The whole listing below needs to be duplicated exactly, pictures aside.

**GIVEN MATERIAL:**
Segment Open

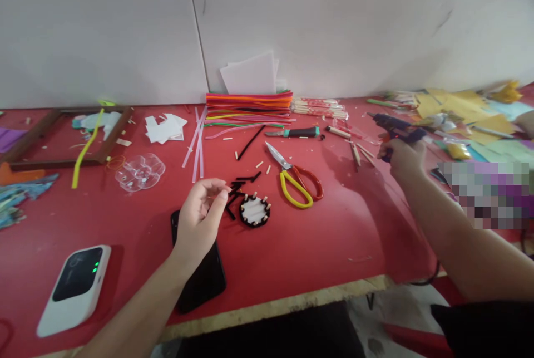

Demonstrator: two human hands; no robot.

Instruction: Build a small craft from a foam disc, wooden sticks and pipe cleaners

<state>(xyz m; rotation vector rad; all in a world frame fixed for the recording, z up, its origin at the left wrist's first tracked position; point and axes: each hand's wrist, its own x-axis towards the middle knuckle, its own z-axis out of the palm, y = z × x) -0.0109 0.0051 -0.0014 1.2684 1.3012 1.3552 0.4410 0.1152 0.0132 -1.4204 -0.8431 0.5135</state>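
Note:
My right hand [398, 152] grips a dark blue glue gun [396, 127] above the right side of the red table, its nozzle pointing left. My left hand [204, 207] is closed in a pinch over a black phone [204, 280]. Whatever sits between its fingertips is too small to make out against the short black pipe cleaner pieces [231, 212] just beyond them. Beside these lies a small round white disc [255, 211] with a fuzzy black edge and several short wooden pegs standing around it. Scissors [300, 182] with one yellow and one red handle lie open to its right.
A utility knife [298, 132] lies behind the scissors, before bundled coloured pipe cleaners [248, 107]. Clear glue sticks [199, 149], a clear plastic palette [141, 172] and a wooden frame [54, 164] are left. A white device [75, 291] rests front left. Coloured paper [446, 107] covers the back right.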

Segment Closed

**YOUR SOLUTION:**
Demonstrator: two human hands; no robot.

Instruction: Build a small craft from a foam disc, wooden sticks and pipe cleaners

<state>(xyz m; rotation vector rad; all in a world frame fixed for the recording, z up, its origin at the left wrist's first tracked position; point and axes: each hand's wrist, its own x-axis towards the middle knuckle, its own z-axis out of the palm, y = z × x) -0.0109 0.0051 -0.0014 1.2684 1.3012 1.3552 0.4410 0.1152 0.0132 -1.4204 -0.8431 0.5135</state>
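Note:
My right hand [398, 152] grips a dark blue glue gun [396, 127] above the right side of the red table, its nozzle pointing left. My left hand [204, 207] is closed in a pinch over a black phone [204, 280]. Whatever sits between its fingertips is too small to make out against the short black pipe cleaner pieces [231, 212] just beyond them. Beside these lies a small round white disc [255, 211] with a fuzzy black edge and several short wooden pegs standing around it. Scissors [300, 182] with one yellow and one red handle lie open to its right.
A utility knife [298, 132] lies behind the scissors, before bundled coloured pipe cleaners [248, 107]. Clear glue sticks [199, 149], a clear plastic palette [141, 172] and a wooden frame [54, 164] are left. A white device [75, 291] rests front left. Coloured paper [446, 107] covers the back right.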

There is nothing else to the answer.